=== Exercise prompt ===
Output the listing below verbatim.

___ Given information

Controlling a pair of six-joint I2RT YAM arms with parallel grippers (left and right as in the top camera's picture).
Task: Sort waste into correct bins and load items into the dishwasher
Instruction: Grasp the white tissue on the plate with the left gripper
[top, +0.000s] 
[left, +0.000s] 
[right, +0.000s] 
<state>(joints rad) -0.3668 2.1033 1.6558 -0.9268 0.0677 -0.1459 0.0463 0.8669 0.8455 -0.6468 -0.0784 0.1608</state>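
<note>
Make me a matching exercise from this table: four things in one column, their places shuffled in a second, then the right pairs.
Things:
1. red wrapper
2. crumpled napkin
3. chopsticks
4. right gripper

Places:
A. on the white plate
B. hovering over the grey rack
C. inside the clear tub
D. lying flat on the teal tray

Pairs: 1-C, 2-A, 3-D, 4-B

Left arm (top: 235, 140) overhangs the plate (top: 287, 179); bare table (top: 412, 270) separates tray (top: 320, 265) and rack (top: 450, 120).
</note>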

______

=== Response area ===
Controlling a pair of six-joint I2RT YAM arms with parallel grippers (left and right as in the top camera's picture).
Task: Sort waste into correct bins and load items into the dishwasher
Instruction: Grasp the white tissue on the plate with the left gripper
[top, +0.000s] 
[left, +0.000s] 
[right, +0.000s] 
<state>(joints rad) -0.3668 2.1033 1.6558 -0.9268 0.0677 -0.1459 0.0463 0.8669 0.8455 -0.6468 -0.0784 0.1608</state>
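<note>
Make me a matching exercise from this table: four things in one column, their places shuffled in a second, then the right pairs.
Things:
1. red wrapper
2. crumpled napkin
3. chopsticks
4. right gripper

Places:
A. on the white plate
B. hovering over the grey rack
C. inside the clear tub
D. lying flat on the teal tray

Pairs: 1-C, 2-A, 3-D, 4-B

Left arm (top: 235, 140) overhangs the plate (top: 287, 179); bare table (top: 412, 270) separates tray (top: 320, 265) and rack (top: 450, 120).
</note>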

This answer has been given in full.